Sample from a Gaussian Process
2014 March 24
Because apparently this is a challenge for me.
Cf. this stackexchange answer: given a random vector x sampled from a Gaussian distribution with mean m and covariance C, and also given matrix A, then (A.x) has mean (A.m) and covariance (A.C.A^T). If we’re drawing uncorrelated samples with mean zero and variance 1, then C is the identity matrix.
So, given such a sample, if we want to achieve a covariance matrix D, we need A such that A.A^T = D. One incarnation of such is the Cholesky decomposition of D. D must be positive definite for the decomposition to exist, but it must also be that to be a valid covariance matrix. We must augment the diagonal of D to achieve this condition (i.e., include the individual measurement error term).
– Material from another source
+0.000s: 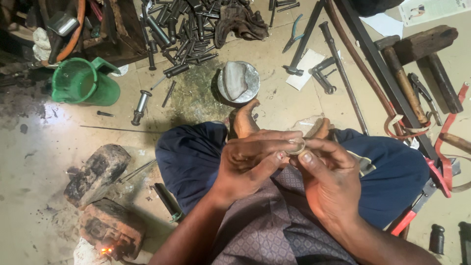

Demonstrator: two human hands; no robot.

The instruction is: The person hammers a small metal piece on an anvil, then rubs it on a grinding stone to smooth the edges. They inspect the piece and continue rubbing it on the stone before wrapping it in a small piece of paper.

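metal ring [297, 145] pinched between fingers of left hand [248, 164] and right hand [329, 175].

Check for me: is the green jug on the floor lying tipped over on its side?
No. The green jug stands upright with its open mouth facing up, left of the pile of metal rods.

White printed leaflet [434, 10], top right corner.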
If we’re using the squared exponential GP kernel, we have:
x = np.linspace(0, 10, 100)
r = x[None,:] - x[:,None]
cov = np.exp(-0.5 * r**2 / 1**2) + np.eye(100) * 1e-6
chol = np.linalg.cholesky(cov)
y = np.dot(chol, np.random.normal(size=x.size))
(Note: without the diagonal term added here, the determinant of cov
is
precisely zero. So yeah, we just need to add something miniscule to bump it up
to be positive. i think. I don’t know a ton about linear algebra …)
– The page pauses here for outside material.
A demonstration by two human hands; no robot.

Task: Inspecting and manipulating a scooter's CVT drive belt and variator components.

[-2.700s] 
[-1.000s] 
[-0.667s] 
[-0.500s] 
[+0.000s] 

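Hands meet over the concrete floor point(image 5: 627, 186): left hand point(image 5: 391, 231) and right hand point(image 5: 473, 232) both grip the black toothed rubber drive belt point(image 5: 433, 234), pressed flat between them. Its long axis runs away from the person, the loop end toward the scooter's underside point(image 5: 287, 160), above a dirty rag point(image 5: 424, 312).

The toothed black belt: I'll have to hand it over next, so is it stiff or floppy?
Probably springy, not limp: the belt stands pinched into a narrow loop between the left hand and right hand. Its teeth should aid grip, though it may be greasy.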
How to we verify that we did it right? I’m pretty sure we have to draw a bunch of sample y values.
t = np.dot(chol, np.random.normal(size=(x.size, 300)))
z = np.cov(t) # rowvar=False changes output significantly!
z.shape == (100, 100) # -> True, duh.
An ndshow.view()
of z should give similar structure to cov
, and modeling
should yield parameters compatible with the inputs used to generate cov
(lengthscale = 1, measurement σ = 1e-3, here).